Please transcribe, exactly, the line that contains "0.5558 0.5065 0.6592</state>" and every line after it to the end of the records, and nothing else.
○ ○ ○ ○ ○ ○ ○
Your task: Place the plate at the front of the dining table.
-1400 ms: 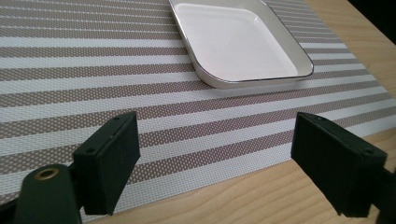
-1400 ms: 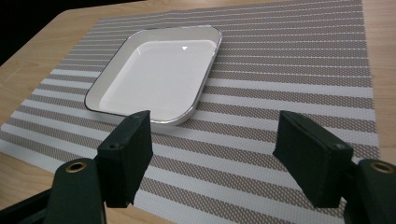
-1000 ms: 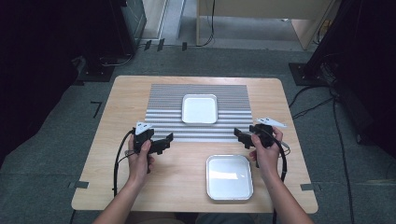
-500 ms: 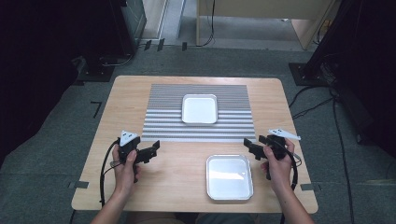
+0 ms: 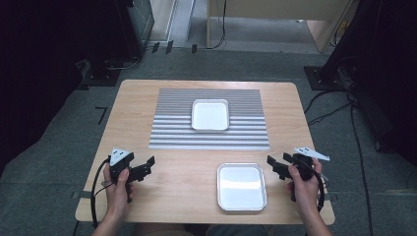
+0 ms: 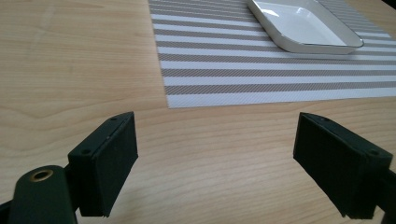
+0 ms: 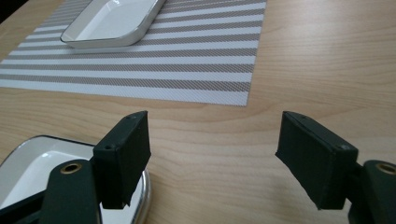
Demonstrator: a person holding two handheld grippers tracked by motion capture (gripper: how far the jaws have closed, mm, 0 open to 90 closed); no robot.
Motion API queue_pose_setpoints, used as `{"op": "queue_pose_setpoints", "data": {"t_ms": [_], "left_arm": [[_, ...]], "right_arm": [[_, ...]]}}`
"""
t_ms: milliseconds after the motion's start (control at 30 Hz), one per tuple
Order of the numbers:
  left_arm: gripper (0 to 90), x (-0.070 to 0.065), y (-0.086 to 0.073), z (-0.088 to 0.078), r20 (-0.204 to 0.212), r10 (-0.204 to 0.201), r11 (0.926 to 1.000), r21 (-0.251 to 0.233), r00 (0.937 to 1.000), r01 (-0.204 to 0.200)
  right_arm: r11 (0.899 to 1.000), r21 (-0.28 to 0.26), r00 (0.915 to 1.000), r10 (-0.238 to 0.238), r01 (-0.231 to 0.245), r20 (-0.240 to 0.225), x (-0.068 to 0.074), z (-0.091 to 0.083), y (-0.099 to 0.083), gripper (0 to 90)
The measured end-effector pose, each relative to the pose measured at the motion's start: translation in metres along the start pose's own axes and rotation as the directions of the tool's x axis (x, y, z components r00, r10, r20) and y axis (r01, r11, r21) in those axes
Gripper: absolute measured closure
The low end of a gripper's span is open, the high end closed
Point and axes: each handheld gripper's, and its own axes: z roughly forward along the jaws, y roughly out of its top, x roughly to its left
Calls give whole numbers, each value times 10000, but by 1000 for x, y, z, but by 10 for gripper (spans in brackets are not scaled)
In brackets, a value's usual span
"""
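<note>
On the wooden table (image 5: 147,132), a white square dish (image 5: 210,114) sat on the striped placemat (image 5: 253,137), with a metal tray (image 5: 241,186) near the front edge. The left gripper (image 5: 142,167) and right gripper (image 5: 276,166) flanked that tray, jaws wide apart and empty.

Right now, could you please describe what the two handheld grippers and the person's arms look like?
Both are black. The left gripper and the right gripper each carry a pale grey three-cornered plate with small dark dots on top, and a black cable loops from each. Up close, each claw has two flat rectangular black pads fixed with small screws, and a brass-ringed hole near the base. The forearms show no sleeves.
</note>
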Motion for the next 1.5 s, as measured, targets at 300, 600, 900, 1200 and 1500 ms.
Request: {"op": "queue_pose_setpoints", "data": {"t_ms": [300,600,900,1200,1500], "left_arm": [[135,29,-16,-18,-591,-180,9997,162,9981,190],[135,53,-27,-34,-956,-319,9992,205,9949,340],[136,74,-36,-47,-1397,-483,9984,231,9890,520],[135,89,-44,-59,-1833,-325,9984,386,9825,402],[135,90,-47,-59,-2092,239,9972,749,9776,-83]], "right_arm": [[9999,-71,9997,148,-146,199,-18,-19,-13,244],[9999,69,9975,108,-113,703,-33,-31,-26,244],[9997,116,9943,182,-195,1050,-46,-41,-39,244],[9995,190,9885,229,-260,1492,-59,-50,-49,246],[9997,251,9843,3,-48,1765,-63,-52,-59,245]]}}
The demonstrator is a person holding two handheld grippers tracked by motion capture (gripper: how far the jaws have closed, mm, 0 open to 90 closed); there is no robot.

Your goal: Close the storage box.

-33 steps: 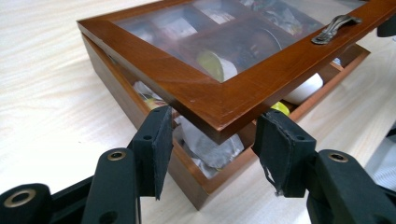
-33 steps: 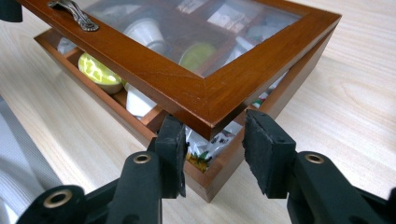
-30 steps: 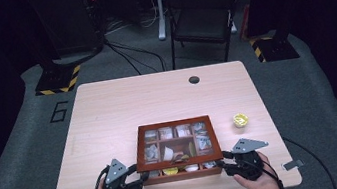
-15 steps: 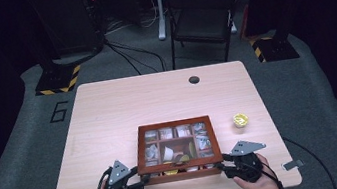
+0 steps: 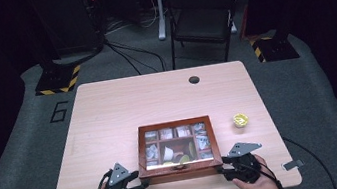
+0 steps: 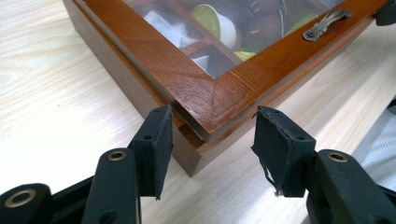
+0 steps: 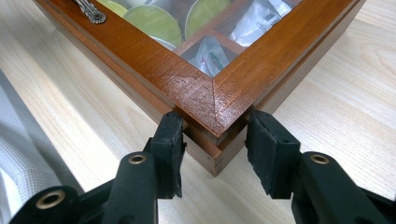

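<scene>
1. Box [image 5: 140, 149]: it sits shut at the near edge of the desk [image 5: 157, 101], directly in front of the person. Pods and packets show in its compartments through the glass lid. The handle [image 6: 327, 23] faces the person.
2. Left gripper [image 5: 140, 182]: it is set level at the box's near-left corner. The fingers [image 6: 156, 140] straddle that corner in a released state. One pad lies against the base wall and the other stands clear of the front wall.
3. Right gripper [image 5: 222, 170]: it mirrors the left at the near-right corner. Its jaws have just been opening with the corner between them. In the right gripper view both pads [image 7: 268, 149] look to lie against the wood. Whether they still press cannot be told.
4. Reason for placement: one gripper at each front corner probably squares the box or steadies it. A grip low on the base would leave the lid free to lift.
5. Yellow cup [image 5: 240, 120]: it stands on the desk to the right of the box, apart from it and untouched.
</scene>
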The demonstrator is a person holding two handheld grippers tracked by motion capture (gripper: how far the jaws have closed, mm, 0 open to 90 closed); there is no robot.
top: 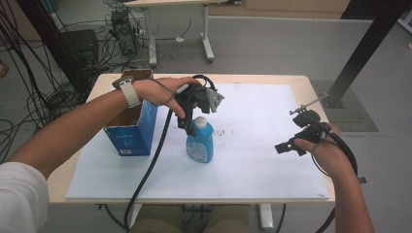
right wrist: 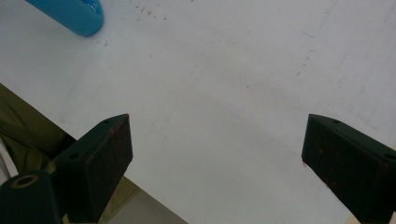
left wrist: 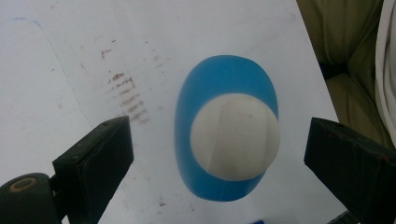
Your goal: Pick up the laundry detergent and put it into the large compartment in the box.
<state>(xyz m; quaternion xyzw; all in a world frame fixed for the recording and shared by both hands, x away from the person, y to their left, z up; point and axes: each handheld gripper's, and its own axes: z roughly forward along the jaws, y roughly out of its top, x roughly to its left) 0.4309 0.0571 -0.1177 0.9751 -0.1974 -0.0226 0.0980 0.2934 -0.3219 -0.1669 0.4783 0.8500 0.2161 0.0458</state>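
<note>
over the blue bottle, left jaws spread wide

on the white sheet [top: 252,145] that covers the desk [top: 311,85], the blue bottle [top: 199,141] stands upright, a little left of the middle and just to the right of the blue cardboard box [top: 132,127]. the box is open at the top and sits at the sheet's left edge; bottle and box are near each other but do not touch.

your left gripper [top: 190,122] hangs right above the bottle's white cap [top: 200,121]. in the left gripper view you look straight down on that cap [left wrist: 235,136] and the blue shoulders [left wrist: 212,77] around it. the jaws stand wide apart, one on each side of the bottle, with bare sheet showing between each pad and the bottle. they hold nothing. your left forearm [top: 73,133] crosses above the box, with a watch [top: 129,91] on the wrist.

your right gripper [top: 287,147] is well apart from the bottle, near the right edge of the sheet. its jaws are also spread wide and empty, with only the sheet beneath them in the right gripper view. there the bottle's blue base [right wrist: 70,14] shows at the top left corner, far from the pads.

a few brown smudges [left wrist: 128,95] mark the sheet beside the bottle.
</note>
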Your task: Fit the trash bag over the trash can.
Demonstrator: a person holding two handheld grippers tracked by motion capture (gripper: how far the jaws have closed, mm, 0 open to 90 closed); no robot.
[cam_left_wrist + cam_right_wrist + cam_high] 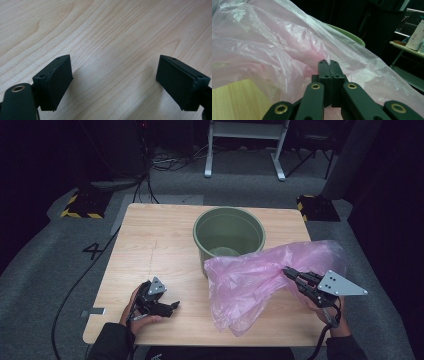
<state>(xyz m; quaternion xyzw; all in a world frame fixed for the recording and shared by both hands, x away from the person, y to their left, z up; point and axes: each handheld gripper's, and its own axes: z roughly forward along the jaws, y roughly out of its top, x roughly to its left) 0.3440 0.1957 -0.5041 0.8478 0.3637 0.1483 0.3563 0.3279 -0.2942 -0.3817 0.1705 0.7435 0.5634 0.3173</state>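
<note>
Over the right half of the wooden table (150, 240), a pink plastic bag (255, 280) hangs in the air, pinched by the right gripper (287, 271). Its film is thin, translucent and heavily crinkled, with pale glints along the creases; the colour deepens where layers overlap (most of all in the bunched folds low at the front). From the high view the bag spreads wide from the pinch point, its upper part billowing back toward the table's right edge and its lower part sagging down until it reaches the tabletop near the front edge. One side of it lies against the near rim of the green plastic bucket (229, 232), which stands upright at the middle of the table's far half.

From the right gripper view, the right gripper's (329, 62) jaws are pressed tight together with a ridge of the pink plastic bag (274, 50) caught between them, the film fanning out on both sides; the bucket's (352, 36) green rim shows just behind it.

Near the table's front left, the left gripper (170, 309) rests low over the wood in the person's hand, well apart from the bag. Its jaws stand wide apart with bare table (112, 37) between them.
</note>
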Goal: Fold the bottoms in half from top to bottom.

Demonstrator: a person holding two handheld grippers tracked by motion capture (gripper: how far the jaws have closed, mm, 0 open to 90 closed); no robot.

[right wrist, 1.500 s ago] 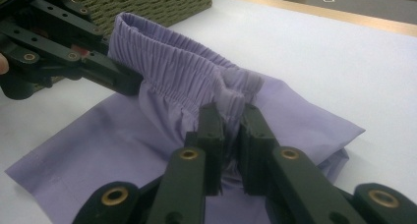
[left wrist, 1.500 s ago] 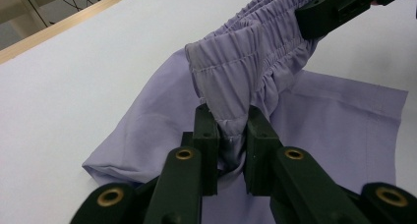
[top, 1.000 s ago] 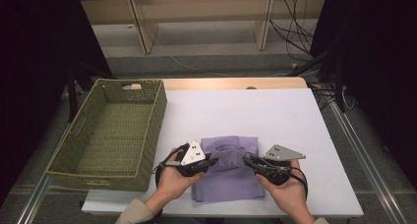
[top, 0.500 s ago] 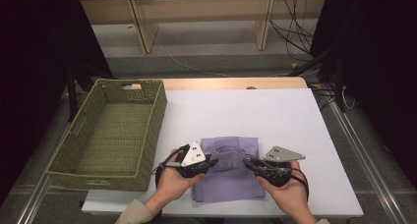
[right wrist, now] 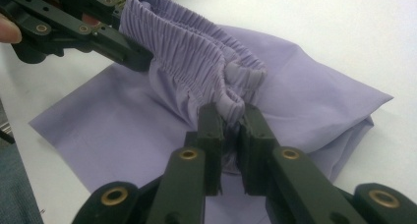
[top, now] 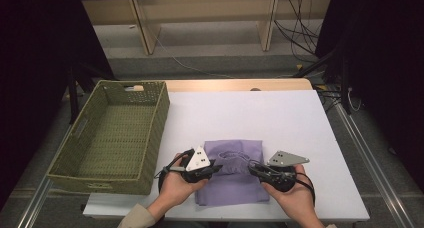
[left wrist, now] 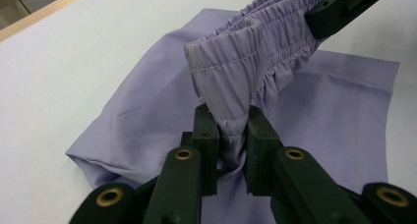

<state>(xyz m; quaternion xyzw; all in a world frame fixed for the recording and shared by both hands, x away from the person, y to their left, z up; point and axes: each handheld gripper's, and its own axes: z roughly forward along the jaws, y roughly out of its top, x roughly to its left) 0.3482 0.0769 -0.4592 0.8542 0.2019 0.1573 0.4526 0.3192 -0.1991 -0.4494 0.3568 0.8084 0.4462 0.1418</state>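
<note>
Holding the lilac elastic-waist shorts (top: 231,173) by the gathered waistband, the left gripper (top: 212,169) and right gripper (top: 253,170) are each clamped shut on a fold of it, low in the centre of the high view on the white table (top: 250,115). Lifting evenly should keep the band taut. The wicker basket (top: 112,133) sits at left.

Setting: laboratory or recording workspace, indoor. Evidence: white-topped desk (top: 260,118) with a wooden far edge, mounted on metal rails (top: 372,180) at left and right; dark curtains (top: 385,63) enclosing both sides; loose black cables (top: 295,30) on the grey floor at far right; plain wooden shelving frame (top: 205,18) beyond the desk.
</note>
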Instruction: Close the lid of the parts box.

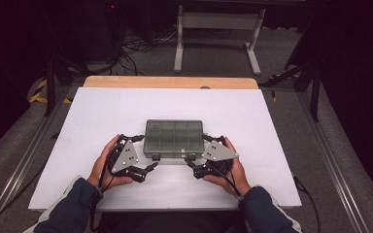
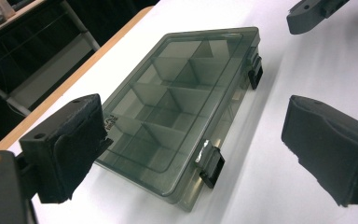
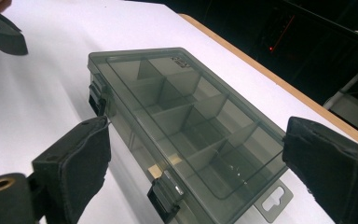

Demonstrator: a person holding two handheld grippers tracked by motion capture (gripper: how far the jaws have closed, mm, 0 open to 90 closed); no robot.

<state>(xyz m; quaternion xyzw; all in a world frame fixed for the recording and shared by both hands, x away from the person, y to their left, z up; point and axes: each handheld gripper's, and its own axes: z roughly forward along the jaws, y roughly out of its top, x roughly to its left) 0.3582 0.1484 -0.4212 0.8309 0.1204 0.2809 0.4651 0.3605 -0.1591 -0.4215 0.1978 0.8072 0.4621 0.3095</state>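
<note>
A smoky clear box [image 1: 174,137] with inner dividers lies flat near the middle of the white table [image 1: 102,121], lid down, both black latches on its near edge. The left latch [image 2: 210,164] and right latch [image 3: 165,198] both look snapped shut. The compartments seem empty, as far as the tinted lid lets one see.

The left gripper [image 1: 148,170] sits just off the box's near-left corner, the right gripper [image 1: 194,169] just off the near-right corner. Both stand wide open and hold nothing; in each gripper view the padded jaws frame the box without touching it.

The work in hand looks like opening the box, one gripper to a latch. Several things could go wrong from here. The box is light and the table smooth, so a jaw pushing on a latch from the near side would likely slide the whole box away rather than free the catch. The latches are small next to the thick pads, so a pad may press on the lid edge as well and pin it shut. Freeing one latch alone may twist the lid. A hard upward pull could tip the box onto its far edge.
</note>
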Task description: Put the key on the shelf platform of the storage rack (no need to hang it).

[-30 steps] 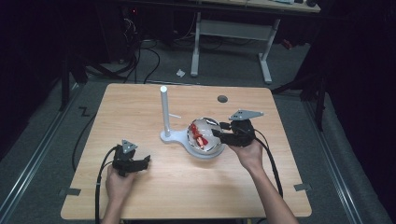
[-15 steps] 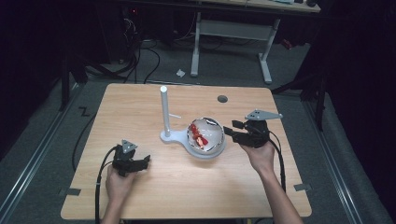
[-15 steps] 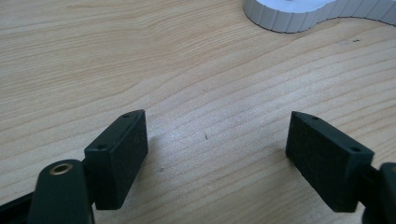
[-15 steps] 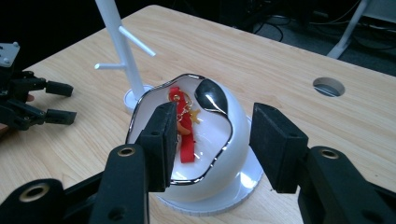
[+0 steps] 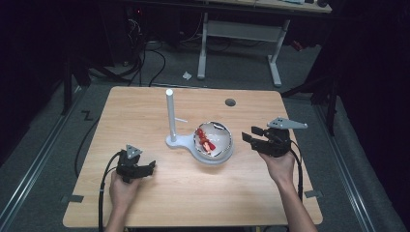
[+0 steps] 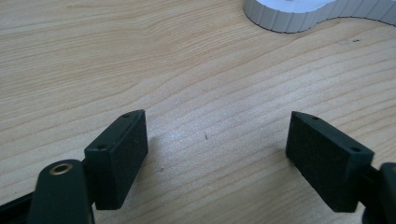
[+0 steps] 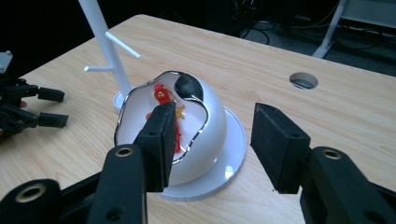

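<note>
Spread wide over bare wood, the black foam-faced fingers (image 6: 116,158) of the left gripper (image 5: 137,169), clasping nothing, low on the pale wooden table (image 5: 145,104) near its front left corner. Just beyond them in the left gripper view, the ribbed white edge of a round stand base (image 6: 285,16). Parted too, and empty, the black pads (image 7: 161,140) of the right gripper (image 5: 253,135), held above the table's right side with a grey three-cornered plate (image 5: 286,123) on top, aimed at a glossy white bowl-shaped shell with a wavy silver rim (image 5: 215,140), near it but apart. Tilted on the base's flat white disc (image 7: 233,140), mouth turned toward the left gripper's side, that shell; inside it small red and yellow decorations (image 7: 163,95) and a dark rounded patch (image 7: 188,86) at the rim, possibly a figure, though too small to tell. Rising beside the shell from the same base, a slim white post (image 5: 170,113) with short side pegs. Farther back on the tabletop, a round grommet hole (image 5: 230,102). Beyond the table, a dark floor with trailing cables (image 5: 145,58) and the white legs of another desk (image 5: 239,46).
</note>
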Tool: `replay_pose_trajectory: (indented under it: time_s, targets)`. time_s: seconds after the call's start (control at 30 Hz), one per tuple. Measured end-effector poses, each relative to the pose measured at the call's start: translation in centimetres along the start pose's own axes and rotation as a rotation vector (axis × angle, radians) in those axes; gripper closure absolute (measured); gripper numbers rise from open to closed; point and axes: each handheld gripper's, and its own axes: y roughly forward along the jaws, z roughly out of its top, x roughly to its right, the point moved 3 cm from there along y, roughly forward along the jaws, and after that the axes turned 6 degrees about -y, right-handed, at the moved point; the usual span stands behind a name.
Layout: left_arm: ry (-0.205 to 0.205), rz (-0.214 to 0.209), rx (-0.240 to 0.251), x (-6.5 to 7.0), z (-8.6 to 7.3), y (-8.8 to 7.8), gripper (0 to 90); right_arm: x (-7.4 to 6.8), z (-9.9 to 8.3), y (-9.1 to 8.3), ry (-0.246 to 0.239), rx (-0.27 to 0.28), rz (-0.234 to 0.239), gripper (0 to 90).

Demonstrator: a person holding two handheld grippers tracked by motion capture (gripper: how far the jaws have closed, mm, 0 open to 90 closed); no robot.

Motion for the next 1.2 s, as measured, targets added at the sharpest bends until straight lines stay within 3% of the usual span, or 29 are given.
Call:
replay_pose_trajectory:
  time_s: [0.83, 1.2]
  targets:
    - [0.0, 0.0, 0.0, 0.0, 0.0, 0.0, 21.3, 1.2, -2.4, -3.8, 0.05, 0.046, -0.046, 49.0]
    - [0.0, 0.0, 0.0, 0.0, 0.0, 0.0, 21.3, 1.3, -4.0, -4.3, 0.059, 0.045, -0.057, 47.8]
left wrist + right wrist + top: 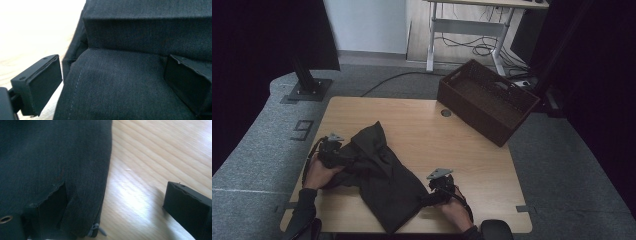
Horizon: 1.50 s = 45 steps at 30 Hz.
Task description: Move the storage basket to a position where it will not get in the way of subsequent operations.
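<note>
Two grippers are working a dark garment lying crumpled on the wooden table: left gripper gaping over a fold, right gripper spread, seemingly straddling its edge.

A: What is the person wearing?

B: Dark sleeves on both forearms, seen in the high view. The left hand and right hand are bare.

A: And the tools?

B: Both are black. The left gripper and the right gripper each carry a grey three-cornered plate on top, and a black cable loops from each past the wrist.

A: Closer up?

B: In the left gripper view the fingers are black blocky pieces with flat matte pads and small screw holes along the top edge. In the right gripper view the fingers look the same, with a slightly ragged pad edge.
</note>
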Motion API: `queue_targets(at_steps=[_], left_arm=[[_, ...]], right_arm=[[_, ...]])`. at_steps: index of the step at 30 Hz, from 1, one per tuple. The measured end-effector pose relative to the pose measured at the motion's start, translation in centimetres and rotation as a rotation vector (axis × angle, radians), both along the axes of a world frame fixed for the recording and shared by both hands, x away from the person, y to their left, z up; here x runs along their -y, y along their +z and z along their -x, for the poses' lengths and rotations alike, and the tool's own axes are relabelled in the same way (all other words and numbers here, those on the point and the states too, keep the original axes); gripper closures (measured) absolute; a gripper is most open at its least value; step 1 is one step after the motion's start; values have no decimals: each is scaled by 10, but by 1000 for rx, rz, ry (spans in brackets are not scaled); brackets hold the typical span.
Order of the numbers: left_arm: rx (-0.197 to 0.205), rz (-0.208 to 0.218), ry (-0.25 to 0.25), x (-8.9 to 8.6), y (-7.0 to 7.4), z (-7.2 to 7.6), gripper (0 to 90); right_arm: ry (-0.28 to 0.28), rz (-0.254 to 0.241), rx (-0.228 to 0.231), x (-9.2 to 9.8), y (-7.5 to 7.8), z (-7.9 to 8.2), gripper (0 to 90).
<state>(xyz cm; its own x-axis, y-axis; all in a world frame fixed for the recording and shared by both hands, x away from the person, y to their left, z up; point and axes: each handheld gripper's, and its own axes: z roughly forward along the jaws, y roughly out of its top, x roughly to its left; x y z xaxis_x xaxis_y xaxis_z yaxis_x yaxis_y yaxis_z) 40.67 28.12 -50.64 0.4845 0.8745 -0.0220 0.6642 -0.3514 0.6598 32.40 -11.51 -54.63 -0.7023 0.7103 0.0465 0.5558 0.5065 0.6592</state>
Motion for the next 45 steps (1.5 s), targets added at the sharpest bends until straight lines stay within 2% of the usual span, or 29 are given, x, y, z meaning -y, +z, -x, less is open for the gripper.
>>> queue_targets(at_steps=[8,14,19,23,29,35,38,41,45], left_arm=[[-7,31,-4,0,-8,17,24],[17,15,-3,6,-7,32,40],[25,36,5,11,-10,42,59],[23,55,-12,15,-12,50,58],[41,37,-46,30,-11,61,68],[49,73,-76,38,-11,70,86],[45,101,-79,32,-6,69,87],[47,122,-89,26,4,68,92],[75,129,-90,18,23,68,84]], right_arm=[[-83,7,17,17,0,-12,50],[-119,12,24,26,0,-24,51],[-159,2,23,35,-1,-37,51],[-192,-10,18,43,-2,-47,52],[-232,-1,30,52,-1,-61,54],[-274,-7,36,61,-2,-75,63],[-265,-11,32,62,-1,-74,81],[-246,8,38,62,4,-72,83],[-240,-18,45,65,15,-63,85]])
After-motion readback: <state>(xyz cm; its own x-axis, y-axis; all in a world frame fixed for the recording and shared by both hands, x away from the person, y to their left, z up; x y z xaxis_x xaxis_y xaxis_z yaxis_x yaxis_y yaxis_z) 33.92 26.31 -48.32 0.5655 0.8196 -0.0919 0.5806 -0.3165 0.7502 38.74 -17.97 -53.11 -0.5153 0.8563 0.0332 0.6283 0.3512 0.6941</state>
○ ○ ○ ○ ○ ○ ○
• Solution for this task:
<state>(xyz cm; its own x-axis, y-axis; all in a world frame fixed for the recording and shared by both hands, x away from the person, y to their left, z up; point and axes: each handheld gripper's, and its own axes: z roughly forward along the jaws, y roughly out of its top, x roughly to its left; x y z xaxis_x xaxis_y xaxis_z yaxis_x yaxis_y yaxis_z) 40.67 28.12 -50.64 0.4845 0.8745 -0.0220 0.6642 -0.3514 0.6598 32.40 -11.51 -54.63 -0.7023 0.7103 0.0465 0.5558 0.5065 0.6592</state>
Motion for the next 45 steps (1.5 s), targets added at the sharpest bends until straight lines stay within 2% of the usual span, or 29 are given, x, y, z meaning -y, +z, -x, less is open for the gripper.
>>> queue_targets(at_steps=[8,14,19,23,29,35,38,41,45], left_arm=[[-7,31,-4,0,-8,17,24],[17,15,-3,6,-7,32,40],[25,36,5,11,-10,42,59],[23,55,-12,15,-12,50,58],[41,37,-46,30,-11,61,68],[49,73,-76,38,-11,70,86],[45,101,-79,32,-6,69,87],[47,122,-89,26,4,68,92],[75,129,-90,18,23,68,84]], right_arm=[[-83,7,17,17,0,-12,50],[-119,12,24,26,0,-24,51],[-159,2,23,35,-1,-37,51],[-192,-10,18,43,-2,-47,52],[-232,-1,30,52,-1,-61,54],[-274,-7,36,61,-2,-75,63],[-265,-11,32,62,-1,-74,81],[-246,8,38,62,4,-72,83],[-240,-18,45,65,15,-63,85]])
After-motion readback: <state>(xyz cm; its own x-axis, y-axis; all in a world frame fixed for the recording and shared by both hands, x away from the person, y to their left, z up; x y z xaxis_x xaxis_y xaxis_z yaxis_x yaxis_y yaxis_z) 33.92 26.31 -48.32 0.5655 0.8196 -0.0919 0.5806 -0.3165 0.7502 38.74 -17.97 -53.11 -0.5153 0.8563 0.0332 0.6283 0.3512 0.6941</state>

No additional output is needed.